### Activity
All lines of the entries with "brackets" in them must be listed.

[Dataset entries]
>>>>>
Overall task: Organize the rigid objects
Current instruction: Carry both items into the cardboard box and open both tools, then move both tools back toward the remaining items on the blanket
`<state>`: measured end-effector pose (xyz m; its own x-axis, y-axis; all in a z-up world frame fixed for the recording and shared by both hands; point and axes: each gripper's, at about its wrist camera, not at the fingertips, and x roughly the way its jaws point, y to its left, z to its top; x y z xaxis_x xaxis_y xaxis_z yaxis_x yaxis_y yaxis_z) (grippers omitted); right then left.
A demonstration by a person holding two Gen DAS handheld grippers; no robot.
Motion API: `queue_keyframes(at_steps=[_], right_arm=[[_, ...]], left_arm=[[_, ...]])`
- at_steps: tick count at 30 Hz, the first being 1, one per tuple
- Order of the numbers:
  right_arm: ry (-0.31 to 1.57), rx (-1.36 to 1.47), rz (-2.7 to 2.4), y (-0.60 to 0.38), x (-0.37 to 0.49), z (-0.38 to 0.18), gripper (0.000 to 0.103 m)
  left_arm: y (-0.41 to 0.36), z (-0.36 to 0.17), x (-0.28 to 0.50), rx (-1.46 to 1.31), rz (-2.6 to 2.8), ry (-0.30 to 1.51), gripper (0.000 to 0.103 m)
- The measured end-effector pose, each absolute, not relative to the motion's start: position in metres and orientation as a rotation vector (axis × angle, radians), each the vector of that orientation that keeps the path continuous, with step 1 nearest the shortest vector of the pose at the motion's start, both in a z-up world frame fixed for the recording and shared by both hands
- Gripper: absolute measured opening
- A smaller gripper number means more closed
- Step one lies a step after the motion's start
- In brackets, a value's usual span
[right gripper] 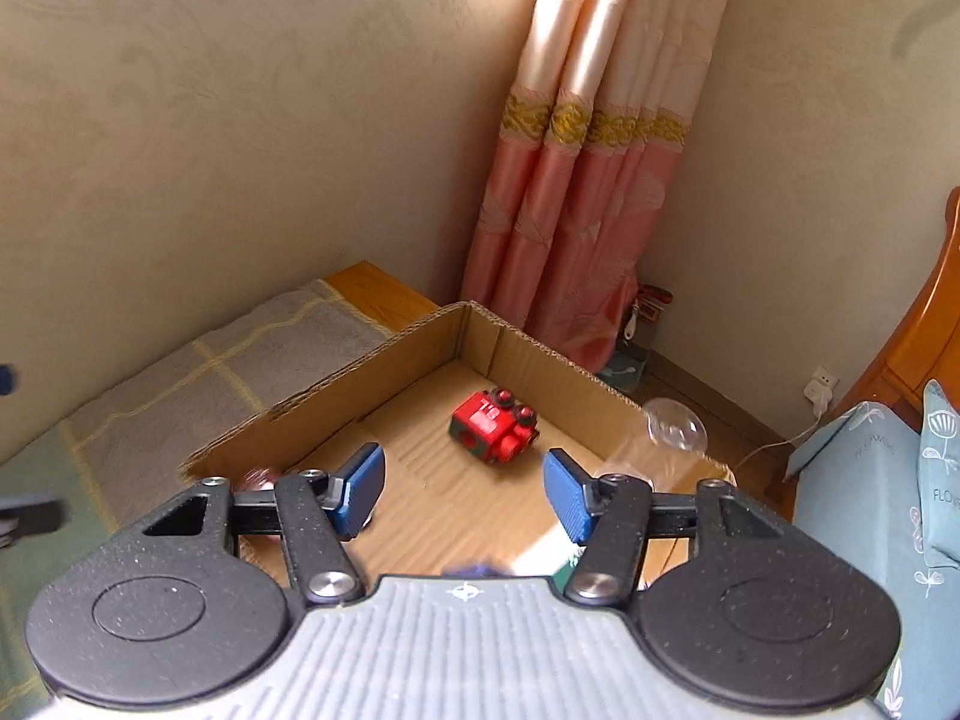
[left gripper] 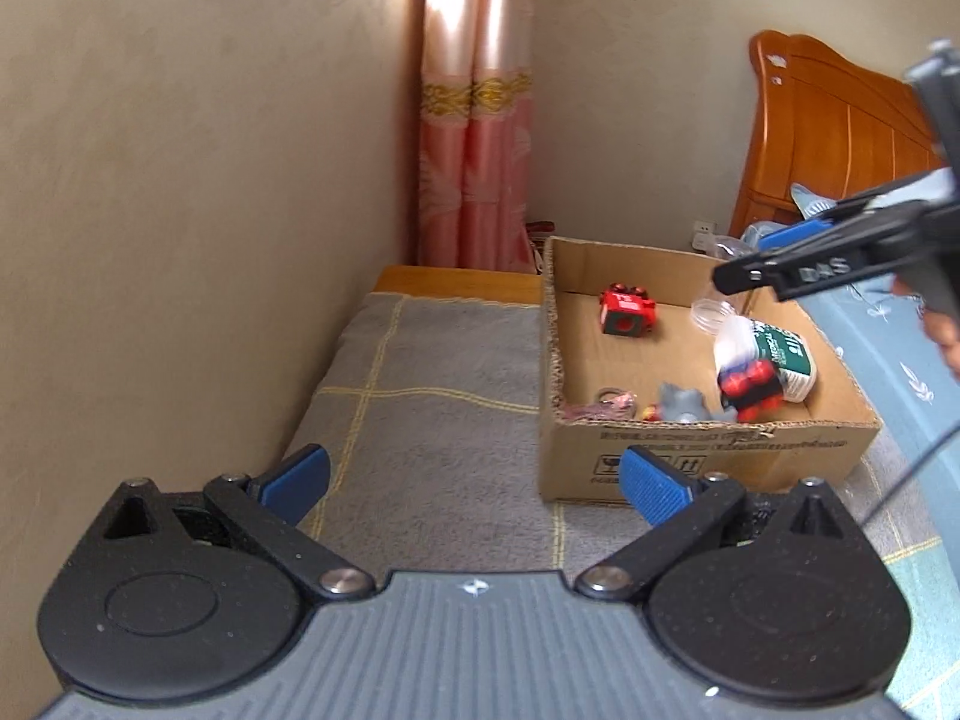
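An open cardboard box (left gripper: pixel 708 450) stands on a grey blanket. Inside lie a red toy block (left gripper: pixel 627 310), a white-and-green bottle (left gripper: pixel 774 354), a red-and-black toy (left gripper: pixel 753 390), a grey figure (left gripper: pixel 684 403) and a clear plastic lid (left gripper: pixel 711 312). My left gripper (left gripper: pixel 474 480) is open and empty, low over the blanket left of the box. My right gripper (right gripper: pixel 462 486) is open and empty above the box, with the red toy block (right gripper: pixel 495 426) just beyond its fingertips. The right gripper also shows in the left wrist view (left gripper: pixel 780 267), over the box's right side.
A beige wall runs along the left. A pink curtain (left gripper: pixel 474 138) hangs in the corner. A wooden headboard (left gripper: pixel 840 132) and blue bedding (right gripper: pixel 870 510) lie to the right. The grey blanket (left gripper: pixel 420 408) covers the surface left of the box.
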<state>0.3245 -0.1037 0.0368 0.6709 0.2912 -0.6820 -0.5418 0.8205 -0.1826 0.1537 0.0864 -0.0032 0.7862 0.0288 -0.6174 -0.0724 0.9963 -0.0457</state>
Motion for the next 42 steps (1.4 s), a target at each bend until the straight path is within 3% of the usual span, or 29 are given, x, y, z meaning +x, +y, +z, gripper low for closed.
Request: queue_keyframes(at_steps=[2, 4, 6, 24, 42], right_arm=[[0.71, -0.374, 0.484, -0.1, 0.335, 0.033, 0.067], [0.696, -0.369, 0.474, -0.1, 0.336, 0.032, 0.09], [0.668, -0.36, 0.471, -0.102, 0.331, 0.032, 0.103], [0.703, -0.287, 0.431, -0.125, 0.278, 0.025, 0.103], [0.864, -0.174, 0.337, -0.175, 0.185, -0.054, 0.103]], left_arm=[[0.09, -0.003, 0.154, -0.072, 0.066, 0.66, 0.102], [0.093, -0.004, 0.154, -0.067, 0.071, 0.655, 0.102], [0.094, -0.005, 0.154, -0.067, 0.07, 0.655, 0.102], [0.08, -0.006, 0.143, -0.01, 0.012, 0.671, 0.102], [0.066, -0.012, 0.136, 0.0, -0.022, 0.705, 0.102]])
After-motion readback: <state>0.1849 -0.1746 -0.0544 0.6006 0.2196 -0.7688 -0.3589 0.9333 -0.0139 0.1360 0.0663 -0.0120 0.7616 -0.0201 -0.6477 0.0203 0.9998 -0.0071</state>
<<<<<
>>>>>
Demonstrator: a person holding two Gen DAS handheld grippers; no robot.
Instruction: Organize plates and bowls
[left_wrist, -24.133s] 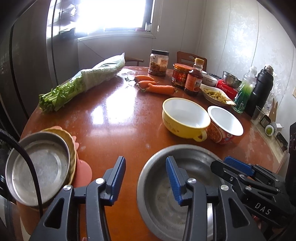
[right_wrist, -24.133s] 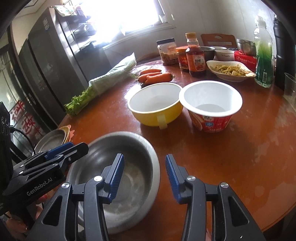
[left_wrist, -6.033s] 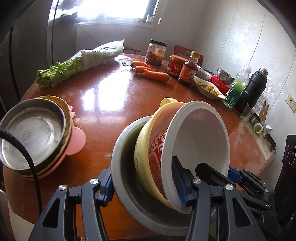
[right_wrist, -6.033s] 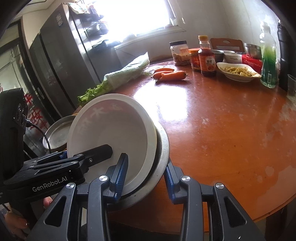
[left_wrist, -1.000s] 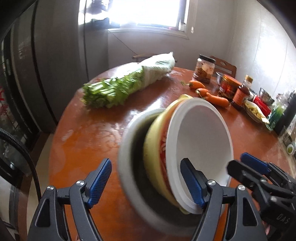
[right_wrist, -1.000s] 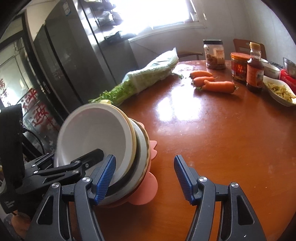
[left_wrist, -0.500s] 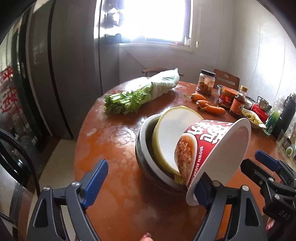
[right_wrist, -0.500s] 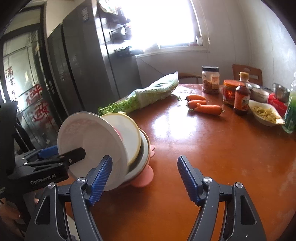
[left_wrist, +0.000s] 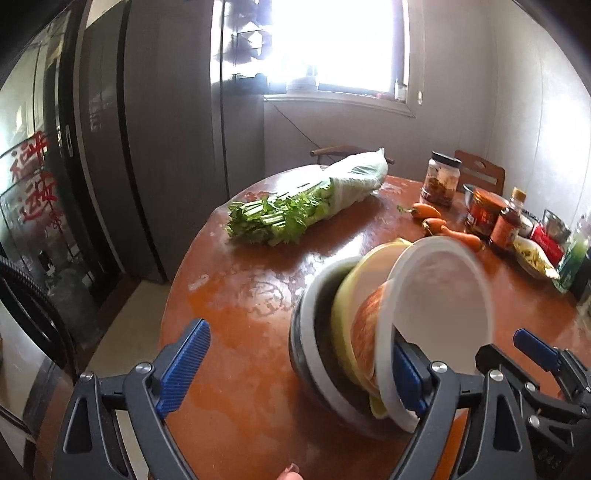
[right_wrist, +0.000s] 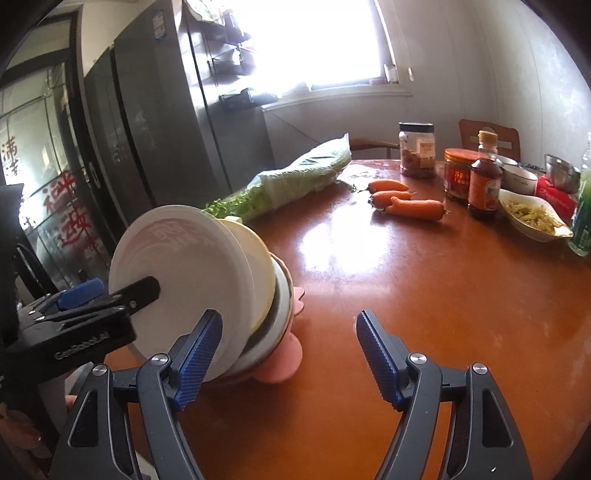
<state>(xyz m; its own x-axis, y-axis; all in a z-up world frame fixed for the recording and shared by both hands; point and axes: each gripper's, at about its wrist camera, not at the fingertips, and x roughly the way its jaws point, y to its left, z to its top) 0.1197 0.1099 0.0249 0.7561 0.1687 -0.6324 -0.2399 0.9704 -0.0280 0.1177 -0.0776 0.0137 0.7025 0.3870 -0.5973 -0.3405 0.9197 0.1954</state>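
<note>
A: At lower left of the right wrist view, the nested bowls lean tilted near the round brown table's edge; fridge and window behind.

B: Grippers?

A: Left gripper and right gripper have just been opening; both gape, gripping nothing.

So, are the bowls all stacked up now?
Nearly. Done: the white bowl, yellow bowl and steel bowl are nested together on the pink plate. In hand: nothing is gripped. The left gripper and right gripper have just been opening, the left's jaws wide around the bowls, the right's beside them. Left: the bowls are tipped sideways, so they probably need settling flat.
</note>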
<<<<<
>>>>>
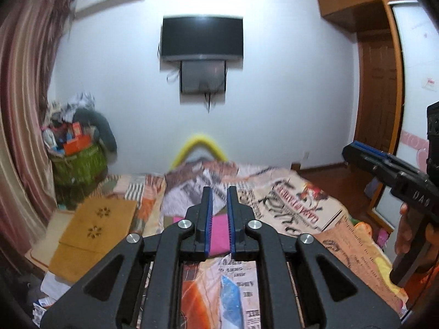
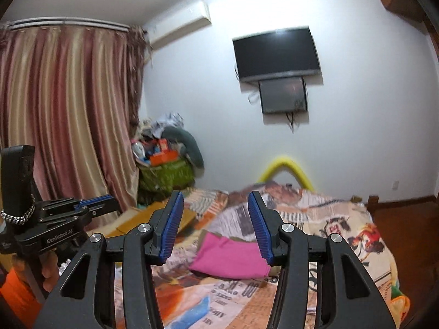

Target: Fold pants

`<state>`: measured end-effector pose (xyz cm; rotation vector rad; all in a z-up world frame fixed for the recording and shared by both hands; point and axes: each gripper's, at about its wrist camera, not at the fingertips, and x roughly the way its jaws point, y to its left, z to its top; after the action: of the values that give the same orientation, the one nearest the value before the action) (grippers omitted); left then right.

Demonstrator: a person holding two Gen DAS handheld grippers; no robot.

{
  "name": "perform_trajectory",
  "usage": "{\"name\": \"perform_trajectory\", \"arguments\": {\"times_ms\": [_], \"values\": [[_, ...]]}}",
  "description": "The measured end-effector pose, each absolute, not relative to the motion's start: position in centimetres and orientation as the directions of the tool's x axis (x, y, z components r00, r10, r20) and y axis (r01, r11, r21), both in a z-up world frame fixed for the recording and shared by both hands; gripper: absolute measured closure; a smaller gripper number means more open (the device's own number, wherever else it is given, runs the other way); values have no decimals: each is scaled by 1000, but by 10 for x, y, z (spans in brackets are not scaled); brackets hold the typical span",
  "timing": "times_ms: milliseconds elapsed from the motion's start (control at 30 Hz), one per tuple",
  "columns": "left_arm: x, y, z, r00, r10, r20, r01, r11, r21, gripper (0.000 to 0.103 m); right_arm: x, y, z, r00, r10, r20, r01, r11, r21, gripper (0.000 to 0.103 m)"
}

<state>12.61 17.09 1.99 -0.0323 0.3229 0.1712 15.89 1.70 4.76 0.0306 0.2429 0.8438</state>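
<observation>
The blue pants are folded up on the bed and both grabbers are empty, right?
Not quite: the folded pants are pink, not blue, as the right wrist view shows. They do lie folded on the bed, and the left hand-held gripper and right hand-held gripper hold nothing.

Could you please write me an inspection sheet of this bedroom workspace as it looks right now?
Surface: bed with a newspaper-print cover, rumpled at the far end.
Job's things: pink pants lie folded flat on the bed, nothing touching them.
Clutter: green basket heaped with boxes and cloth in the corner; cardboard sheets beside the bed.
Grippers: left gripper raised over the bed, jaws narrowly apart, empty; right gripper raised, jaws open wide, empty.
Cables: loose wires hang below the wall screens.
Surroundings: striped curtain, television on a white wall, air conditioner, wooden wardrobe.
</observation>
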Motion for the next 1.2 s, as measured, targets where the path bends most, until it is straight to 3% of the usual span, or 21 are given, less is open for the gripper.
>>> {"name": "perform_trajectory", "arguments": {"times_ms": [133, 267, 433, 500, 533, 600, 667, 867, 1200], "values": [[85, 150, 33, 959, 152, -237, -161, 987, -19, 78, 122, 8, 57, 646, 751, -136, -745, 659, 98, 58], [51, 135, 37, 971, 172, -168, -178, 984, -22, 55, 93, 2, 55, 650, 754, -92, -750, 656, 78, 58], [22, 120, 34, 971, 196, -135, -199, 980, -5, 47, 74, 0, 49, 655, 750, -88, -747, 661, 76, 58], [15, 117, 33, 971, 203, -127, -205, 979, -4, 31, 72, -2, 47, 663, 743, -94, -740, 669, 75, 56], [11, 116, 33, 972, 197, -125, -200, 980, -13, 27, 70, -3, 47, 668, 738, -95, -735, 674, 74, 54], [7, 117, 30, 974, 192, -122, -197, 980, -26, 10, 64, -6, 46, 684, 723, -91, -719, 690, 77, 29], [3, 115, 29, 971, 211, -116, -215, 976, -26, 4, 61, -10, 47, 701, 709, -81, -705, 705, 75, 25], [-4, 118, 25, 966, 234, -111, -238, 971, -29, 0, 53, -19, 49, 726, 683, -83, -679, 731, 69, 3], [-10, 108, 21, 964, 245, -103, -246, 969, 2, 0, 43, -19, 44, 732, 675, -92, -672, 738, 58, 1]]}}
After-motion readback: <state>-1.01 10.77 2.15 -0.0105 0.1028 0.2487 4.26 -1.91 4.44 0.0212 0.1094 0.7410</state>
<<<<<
### Your response
- In brackets, a value's usual span
  "description": "The measured end-effector pose, each absolute, not relative to the motion's start: position in centimetres and orientation as the directions of the tool's x axis (x, y, z components r00, r10, r20) and y axis (r01, r11, r21), both in a z-up world frame fixed for the recording and shared by both hands; gripper: absolute measured closure; a smaller gripper number means more open (the device's own number, wherever else it is given, runs the other way); values have no decimals: each is scaled by 1000, but by 10 for x, y, z (spans in brackets are not scaled); brackets hold the typical span",

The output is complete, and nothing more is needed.